For Perfectly Cooked Duck Breasts Use Sous Vide
Here in Minnesota duck is a pretty common dish at restaurants focused on local ingredients; but until recently, it was hard to find at a reasonable price for home cooks. Which seems strange in a place with such a long tradition of duck hunting and so many bobbing around our lakes.
Since it was hard to find and even harder to get to turn out well, at least for me, making duck was for special occasions. Every time I would drop the money for a couple of nice duck breasts they would end up tough and stringy or solid as a rock. They never came out anywhere near as tender and juicy as the ones from restaurants with their beautiful pink color and crispy skin.
I know cooking duck shouldn’t be that hard, but even after trying all sorts of different techniques, like scoring the top to let the fat out and roasting them on a rack to elevate them during cooking, they still weren’t turning out very well. So for a while I moved on and tried to accept that beautifully cooked duck breasts, like really good sushi, we’re going to be a restaurant only dishes.
A couple of things changed this. The first was when some local grocery stores started carrying these pretty little eight-ounce duck breasts for around eight dollars a piece, making them reasonably priced for kitchen experiments and dinners at home.
The second piece of the puzzle was sous vide. The more I’ve gotten into cooking sous vide the more I appreciate how well it handles things that are easily overcooked. The reason sous vide works so well with tender cuts of meat is the amount of heat being applied never rises above the finished temperature and all of the juices and extra fat stay close to home adding to the dish’s flavor.
Why Sous Vide Work So Well for Duck
When you start researching recipes for sous vide duck breasts, most of the discussion is on whether or not to brown the duck before cooking. One big advantage to browning a chilled duck breast, skin-side down in a cold pan, for a few minutes before dropping it in the bath is it reduces the amount of time it takes to get nice crispy skin before serving.
The downside to pre-browning is it does tend to shrink the duck a bit, as you can see from the picture above. That being said, it’s still worth doing because the pre-browned duck needs to spend less time in the pan at the end, which helps keep it a nice medium-rare, compared to the duck that hasn’t been browned and has to spend a lot more time in the pan, increasing the chance of overcooking the duck while you’re getting the skin crispy.
There wasn’t a noticeable difference in flavor or texture between the two techniques.
As with all sous vide recipes, there’s some debate about time and temperature. Where I landed was 131°F for 90 minutes, which creates a nice balance between texture and doneness. During testing the duck breasts cooked at 133°F or for longer than two hours tended to be more done that I was looking for and were too firm. A well-cooked duck breast should be easy to cut without a lot of sawing and should never be chewy.

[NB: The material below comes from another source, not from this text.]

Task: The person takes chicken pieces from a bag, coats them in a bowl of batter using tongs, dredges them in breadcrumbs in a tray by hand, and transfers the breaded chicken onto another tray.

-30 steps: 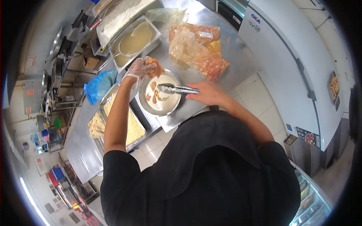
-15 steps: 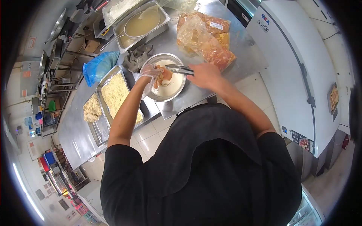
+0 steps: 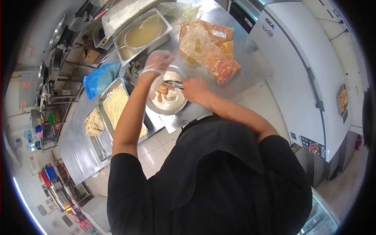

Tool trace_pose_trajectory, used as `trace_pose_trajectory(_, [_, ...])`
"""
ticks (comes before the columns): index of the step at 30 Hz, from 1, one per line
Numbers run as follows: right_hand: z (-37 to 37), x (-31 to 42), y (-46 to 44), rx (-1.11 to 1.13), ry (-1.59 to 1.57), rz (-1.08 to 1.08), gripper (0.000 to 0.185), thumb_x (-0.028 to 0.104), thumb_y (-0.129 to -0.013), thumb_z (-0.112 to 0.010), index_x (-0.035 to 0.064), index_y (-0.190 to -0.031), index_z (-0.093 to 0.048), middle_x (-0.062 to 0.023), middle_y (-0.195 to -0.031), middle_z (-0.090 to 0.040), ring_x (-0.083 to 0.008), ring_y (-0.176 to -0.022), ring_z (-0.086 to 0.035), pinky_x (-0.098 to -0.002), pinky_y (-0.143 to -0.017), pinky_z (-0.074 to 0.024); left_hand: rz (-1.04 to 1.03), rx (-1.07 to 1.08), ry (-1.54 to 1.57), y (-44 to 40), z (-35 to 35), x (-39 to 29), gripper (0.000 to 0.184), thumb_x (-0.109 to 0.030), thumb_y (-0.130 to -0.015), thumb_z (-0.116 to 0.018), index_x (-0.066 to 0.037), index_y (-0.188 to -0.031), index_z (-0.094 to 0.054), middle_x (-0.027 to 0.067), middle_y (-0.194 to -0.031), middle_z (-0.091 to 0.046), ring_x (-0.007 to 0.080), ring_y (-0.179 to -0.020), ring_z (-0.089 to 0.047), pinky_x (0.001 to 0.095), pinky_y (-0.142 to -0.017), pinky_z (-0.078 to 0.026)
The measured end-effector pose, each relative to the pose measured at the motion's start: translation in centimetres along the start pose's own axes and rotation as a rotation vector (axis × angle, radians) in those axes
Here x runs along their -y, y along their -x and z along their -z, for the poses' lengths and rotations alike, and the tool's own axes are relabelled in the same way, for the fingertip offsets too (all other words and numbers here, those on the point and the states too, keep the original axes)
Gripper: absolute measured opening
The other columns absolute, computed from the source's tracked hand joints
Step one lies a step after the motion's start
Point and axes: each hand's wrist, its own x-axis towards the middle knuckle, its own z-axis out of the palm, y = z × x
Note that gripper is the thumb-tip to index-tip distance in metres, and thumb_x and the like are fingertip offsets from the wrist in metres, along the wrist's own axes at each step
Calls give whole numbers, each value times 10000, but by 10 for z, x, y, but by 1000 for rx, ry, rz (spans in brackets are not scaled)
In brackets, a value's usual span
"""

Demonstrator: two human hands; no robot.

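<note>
Above the far rim of the steel bowl (image 3: pixel 184 102), my left hand (image 3: pixel 158 62) wears a clear plastic glove; motion blurs its fingers. White batter (image 3: pixel 170 106) fills the bowl, and several raw meat pieces (image 3: pixel 163 94) lie partly sunk in it. My right hand (image 3: pixel 196 90) is bare and closed around metal tongs (image 3: pixel 175 84), whose tips reach over the bowl next to the meat. Behind the bowl, partly hidden by my left arm, is a grey cloth (image 3: pixel 134 70).
Bags of marinated meat (image 3: pixel 223 66) lie at the back right. A steel pan with a strainer (image 3: pixel 144 34) in cloudy liquid stands behind. To the left are a tray of yellow crumbs (image 3: pixel 116 102), a tray of coated pieces (image 3: pixel 94 123) and a blue bag (image 3: pixel 102 78). A white fridge (image 3: pixel 293 78) stands right.
My left hand has lifted out of the bowl, up and away from the meat, which now lies in the batter. The right hand and tongs have shifted slightly left and nearer to me.
</note>
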Motion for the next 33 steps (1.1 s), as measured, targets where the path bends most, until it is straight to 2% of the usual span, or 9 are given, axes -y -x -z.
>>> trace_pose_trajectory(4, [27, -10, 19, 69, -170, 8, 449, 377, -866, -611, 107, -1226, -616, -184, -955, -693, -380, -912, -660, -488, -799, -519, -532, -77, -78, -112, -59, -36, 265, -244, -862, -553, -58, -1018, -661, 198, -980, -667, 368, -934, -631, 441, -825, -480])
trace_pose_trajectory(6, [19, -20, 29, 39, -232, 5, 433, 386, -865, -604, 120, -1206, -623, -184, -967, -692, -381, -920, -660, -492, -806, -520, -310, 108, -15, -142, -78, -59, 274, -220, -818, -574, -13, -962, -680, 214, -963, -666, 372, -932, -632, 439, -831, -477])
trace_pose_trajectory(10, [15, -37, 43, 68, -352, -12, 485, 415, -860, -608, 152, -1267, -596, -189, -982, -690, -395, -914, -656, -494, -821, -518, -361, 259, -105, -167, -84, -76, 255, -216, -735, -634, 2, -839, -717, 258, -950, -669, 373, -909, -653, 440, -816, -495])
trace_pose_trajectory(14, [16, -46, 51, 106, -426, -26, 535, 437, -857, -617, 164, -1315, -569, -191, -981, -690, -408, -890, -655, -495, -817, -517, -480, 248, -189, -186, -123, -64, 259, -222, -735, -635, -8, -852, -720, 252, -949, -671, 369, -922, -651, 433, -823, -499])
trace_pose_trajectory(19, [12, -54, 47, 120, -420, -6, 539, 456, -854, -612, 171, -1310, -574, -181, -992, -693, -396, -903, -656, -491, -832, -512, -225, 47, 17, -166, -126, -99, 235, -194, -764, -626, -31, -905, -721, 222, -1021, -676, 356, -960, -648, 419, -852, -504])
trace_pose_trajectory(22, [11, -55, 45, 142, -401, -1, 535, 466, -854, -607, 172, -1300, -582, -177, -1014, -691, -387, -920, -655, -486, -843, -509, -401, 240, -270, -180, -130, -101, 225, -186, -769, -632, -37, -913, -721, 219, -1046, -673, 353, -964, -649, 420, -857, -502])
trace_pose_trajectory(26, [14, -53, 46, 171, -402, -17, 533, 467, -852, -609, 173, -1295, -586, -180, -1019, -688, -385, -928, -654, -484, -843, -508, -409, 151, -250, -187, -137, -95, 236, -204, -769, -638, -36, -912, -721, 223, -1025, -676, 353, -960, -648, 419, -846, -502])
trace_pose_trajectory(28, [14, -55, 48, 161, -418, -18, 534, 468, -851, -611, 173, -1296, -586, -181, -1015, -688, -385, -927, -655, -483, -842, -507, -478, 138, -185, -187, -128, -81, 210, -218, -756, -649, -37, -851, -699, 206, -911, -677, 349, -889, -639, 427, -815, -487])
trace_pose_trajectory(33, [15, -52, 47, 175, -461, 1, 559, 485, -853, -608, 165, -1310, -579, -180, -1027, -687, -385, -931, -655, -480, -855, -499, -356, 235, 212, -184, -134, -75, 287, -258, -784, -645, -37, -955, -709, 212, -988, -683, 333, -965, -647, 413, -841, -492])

To season the duck, I wanted to find something that brought out the duck’s flavors without overpowering everything. For our basic Sous Vide Duck Breast recipe, I use a little smoked paprika to bring out the richness in the duck along with some fresh thyme to add some bright herbal notes.
The last tip is to crisp up the duck in a pan, instead of using a grill or torch, so you can use all those beautiful brown bits and fat left in the pan for finishing whatever you’re eating with the duck or making a sauce. Just toss potatoes or vegetables, after they’ve finished cooking, in the pan on medium-high heat for a couple of minutes to add some of the duck’s delicious flavor to your dish.
One of the great things about cooking cook duck sous vide is how easy it is to get the duck to turn out perfectly every time, which makes it a lot easier to play with the seasonings and sauces and helps move duck from being a special occasion dish to something worth cooking at home.